Благодаря частым возлияниям разговор между мужчинами дошел до шумного веселья.
У поденщиков про подобные случаи всегда есть в запасе веселые двусмысленные песенки, наивные рассказы, постоянно очень утешающие компанию; так было и на этот раз. У одного из присутствующих был, казалось, нескончаемый репертуар, шутки и скандалезные анекдоты возбуждали всеобщий хохот, даже в кругу девушек, бывших тут, так как в этой стране вольность выражений не имела никогда дурных влияний на нравственность.
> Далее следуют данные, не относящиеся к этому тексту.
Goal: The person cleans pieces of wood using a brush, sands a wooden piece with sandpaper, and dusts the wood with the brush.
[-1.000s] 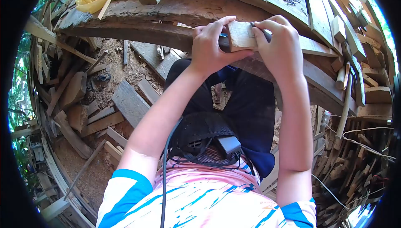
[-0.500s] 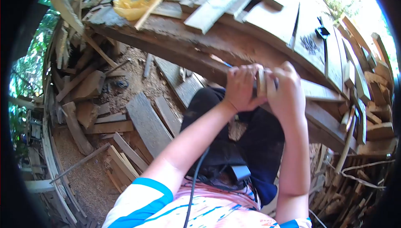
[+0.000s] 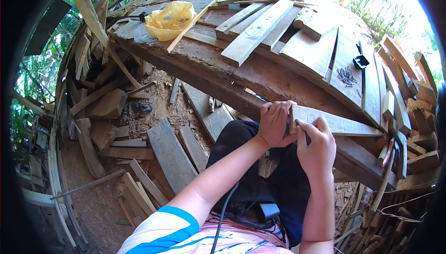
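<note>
A pale wooden plank (image 3: 337,120) lies along the near side of the workbench, its cut end towards me. My left hand (image 3: 275,125) is closed at the left side of that end, fingers on top and thumb below. Beside the same end, my right hand (image 3: 317,143) is closed in a pinch. A small dark tip shows between its thumb and forefinger, against the plank's end face; it is too small to name. On the bench beyond are a pile of nails (image 3: 346,76) and a black object (image 3: 360,61).
The rough, heavy bench (image 3: 186,65) runs across in front of my knees. Several boards (image 3: 260,31) and a yellow plastic bag (image 3: 171,20) lie on it. Wood offcuts (image 3: 172,154) cover the sawdust-strewn ground at left, with more stacked wood (image 3: 425,128) at right.
My right hand has come down from the top of the plank's end to its near side, uncovering the end. The left hand stays at the plank. The view has shifted, showing more of the bench.
</note>
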### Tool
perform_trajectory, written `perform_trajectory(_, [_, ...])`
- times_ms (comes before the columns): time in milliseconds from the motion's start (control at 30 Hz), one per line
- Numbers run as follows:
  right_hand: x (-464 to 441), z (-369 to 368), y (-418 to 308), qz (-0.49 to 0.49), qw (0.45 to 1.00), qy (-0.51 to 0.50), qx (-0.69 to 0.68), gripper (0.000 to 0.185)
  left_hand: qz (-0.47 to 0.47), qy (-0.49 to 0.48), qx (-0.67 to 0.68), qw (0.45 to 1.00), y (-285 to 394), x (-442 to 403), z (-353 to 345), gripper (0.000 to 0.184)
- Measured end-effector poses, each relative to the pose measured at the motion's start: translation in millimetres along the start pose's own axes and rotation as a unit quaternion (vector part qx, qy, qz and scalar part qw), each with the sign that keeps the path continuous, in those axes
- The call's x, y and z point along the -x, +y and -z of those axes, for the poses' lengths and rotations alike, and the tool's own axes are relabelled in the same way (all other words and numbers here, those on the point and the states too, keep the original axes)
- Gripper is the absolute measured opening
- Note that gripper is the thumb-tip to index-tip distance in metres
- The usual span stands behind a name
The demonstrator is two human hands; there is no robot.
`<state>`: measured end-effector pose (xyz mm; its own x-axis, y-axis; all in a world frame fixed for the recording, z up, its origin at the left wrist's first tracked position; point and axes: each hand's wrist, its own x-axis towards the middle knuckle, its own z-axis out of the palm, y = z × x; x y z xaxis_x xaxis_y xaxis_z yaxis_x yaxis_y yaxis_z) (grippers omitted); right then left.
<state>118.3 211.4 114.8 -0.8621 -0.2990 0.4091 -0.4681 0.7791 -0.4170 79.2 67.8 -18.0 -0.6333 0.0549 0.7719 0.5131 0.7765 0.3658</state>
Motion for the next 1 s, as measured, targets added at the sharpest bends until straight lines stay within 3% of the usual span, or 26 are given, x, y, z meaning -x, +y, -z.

Между тем, когда оратор завел анекдот, прибавляя рассказ свой циничными прибаутками об убежавшей от родителей девочке с одним военным, фермерше, равнодушной до сих пор к их грубым шуткам, сделалось почти дурно и даже сам Бернард, разделявший с нею это впечатление, прервал рассказчика.
– Ну тебя, кривой! – грубо проговорил он, – чего ты тут распелся с этими пустяками? Давай говорить о чем-нибудь другом, ведь начнешь пересчитывать все бабьи глупости, так хоть говори день и ночь, так и то станет сказок на тысячу лет.
Хотя не совсем-то вежлива была эта выходка в отношении госпожи Бернард, она, однако, осталась ею чрезвычайно довольна и вскользь брошенным взглядом поблагодарила мужа.